04|Dinner

310 46 22
                                    

Rintik hujan mengguyur jalanan Seoul yang mulai dipadati oleh kendaraan pribadi dan kendaraan umum yang penuh sesak oleh penumpang. Di bawah langit mendung yang makin gelap, terlihat beberapa karyawan kantor mulai bergegas keluar dari gedung pencakar langit, segerombol mahasiswa yang baru usai menyelesaikan kelas malam berkeliaran di depan area kampus, dan juga para siswa sekolah menengah yang harus bergegas pulang dari tempat kursus. 

Sepertinya, hari ini adalah hari yang melelahkan bagi semua orang.

Hal itu tercetak jelas pada gestur tubuh mereka yang berjalan dengan bahu terkulai lemas, raut wajah lelah, dan pakaian yang dikenakan pun terlihat kusut dan berantakan.

Semua orang pasti melewati hari yang berat, begitu pula dengan dua wanita yang sedang duduk manis di bangku belakang dan pria tampan di balik kemudi sebagai sopir. 

Selain harus mengikuti jam kuliah, Jena dan Charis juga melakukan survey lokasi gedung yang menghabiskan waktu lebih dari tiga jam. Untung saja, perburuannya sore itu membuahkan hasil yang memuaskan. Begitu pula dengan Jeno yang seharian ini sibuk mengurus berbagai persiapan project baru yang cukup menguras tenaga dan pikirannya.
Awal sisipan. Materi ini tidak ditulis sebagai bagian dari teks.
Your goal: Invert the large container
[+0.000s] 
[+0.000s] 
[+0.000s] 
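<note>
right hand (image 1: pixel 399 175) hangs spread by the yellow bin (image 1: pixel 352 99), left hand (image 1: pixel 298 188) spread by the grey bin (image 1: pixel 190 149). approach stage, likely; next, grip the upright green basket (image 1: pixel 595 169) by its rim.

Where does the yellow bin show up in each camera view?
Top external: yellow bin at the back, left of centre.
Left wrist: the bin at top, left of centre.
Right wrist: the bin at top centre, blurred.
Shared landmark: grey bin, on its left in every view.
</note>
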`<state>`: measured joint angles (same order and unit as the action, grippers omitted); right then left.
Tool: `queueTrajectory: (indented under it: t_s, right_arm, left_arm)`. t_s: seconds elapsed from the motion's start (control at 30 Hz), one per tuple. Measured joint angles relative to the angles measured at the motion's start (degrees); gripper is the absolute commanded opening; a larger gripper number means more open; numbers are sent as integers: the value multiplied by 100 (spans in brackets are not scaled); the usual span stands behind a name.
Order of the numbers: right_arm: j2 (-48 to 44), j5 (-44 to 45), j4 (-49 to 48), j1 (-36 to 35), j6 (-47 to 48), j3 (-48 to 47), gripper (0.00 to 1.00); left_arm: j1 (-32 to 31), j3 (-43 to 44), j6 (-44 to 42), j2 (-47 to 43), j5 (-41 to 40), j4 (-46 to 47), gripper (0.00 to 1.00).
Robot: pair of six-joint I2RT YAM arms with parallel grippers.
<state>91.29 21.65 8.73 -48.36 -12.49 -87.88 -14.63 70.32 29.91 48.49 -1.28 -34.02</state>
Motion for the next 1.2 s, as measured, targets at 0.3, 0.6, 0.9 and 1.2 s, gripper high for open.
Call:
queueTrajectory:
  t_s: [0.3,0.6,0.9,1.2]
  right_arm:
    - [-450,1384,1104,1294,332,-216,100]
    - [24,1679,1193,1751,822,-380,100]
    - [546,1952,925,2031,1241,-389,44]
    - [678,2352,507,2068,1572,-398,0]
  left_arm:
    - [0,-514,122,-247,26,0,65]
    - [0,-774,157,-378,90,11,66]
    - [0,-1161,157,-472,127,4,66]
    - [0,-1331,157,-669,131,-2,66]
Sudah sekitar sepuluh menit perjalanan namun, suasana dalam mobil itu sangatlah hening. Hanya terdengar sayup-sayup lagu Brokenhearted (sunset) by Joan yang terputar dari audio mobil. Alunan musik yang menerobos masuk ke telinga dengan merdu mampu membuat mereka terhanyut ke dalam dunianya masing-masing.
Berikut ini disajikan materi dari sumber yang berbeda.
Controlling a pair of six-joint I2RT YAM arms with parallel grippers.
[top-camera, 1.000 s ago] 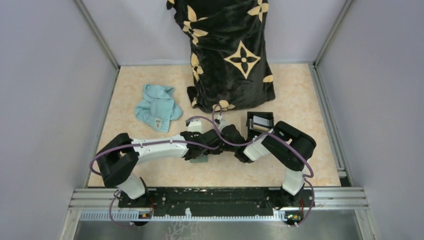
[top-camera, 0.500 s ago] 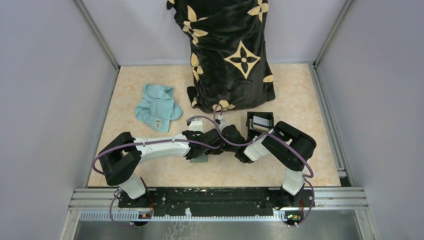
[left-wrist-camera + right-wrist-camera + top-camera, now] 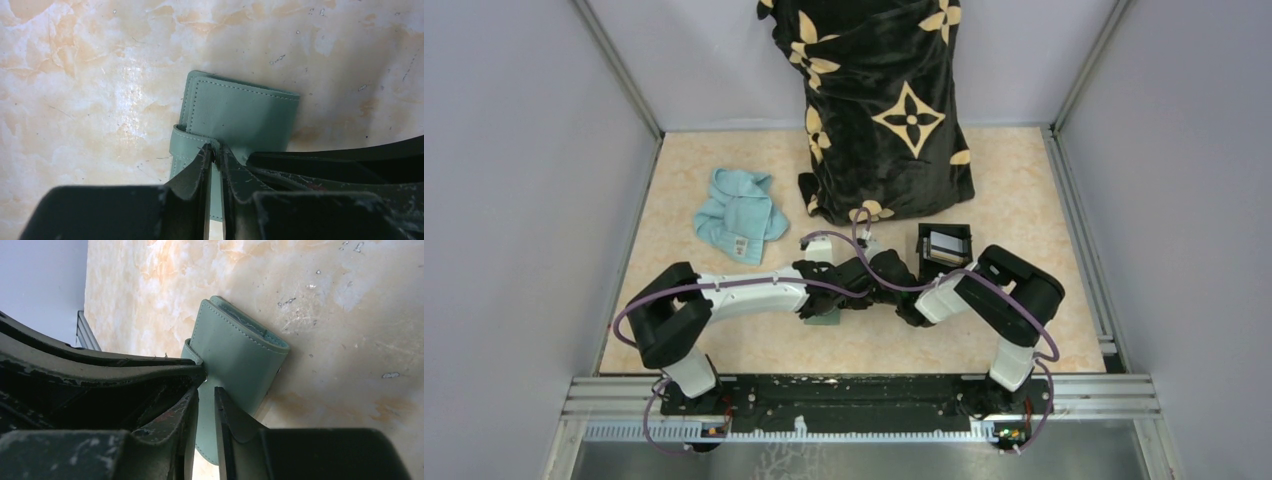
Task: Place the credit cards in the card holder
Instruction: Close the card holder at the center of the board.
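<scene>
The sage-green card holder lies folded shut on the table, and only its corner shows under the arms in the top view. My left gripper is shut on its strap, at the wallet's near edge. My right gripper hangs just over the same wallet, jaws almost together with nothing between them, right beside the left fingers. In the top view both grippers meet, the left gripper and the right gripper. A pale silvery credit card lies in a black square box. The tan-orange and blue cards do not show.
The black box stands just behind the right gripper. A tall black cloth with tan flower marks fills the back middle. A light blue cloth lies at the back left. Grey walls close in both sides.
Both arms' elbows have shifted slightly to the right. The grippers stay on the card holder in the same place.
</scene>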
Dengan bertopangkan dagu, Jena mengarahkan pandangannya ke luar menatap segerombol siswa berlarian menuju halte untuk berteduh. Sesekali jarinya mencoret-coret kaca mobil yang berembun, membentuk pola abstrak sebagai pelampiasan rasa bosannya akibat rush hour yang tak kunjung usai. Lain halnya dengan Charis yang menghabiskan waktu dengan menatap layar Ipad-nya dengan serius. Ia harus memanfaatkan waktu dengan baik agar studi, bisnis, dan karir dapat berjalan dengan seimbang. Sedangkan Jeno terlihat sangat menikmati alunan lagu favoritnya, Falling by Harry Styles, yang berputar menemani perjalanan malam itu.
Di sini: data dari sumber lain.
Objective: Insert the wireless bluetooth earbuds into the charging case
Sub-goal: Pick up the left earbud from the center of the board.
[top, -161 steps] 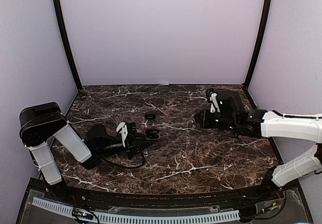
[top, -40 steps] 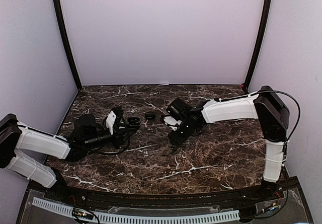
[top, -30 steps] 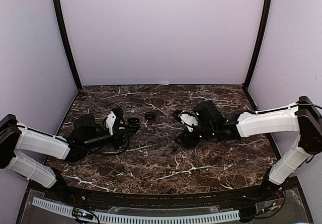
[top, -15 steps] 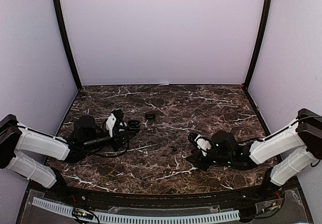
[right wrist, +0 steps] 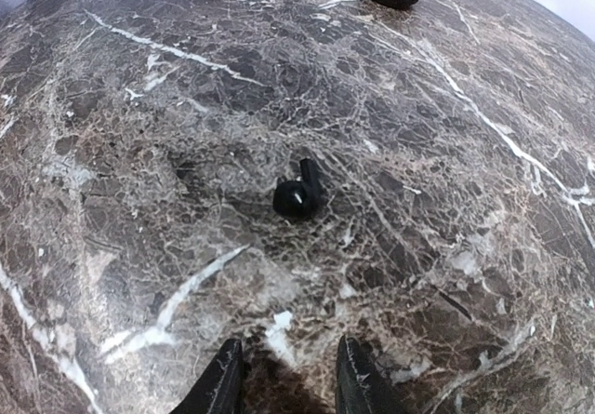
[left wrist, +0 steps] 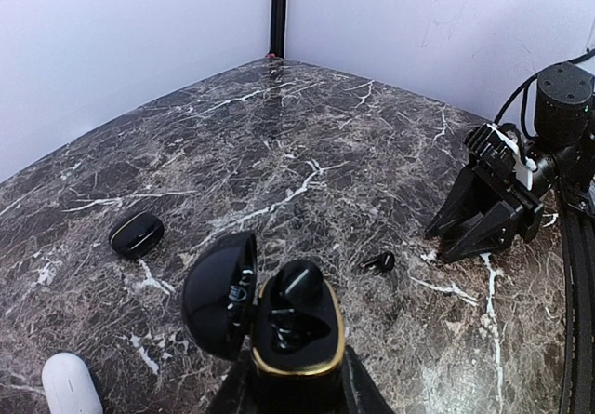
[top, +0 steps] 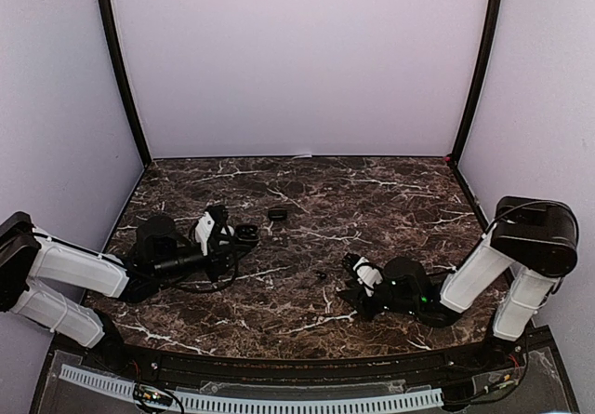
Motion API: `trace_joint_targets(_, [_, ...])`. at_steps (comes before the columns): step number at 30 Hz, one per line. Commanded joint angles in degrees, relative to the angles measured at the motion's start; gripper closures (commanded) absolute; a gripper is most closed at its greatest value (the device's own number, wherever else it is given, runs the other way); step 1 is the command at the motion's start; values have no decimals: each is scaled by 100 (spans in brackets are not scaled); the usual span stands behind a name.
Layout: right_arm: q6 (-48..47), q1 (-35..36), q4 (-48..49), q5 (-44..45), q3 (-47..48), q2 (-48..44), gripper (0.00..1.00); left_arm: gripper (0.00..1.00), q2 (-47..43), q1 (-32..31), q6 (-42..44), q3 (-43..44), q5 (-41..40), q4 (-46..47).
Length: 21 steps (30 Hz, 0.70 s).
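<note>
Near the left side of the dark marble table (top: 400, 200), the left gripper (left wrist: 296, 397) is clamping the open glossy black charging case with a gold rim (left wrist: 296, 330), with one black bud (left wrist: 297, 286) sitting inside. Farther across, a small black plastic earbud (right wrist: 299, 193) is lying loose on the stone. The right gripper (right wrist: 284, 377) is hanging low just short of it, fingers apart around nothing.

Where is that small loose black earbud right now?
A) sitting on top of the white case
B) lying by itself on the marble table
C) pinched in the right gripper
B: the loose black earbud lies on the bare marble table, just ahead of the right gripper, whose fingers stand apart with nothing between them.
</note>
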Motion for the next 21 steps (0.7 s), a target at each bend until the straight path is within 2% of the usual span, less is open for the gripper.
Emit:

Sebagai distraksi untuk mengusir rasa bosan di tengah kemacetan itu, sesekali Jeno melirik kaca spion tengah untuk melihat panjangnya deretan mobil yang berada di belakang sekaligus untuk mencuri pandang ke arah Charis yang nampak sibuk dengan dunianya sendiri. Sebenarnya, Jeno ingin memulai pembicaraan dengan wanita itu namun, ia bingung harus memulai darimana. Ia terlalu takut dianggap sebagai pria yang membosankan, seperti image yang telah melekat pada dirinya sebagai Nojam.
*Nojam : orang yang tidak humoris atau tidak lucu saat mengeluarkan lelucon.

Hey, tunggu.

Sejak kapan seorang Lee Jeno peduli akan penilaian orang kepadanya? Selama ini ia dikenal sebagai pribadi yang dingin dan cuek terhadap pandangan orang-orang yang ada di sekitarnya. Tapi, mengapa sekarang ia mendadak gugup?

Ah, mungkin karena Charis tampak seperti wanita pendiam yang tidak mudah untuk didekati.

Ya, pasti karena itu.

Bukan karena variabel lain, kan? 

Jeno makin mengeratkan genggamannya pada kemudi sebagai penyalur rasa gugupnya, ia mengatur napas dan mengumpulkan keberanian. Setelah membulatkan tekad, ia berdeham pelan untuk melihat reaksi yang akan ia dapat.

“Heehmmm…” 

Seperti dugaannya, Charis tetap bergeming tidak merasa terganggu dengan suara dehaman Jeno. Tidak berhenti disitu, pria berumur 25 tahun itu mencoba berdeham lagi dengan suara yang lebih keras berharap sang wanita memberikan respon. 

“Ehmm..Ehmm..”

Namun, usahanya kali ini juga gagal. Jena yang merasa terusik langsung mendongakkan kepala menatap Jeno curiga.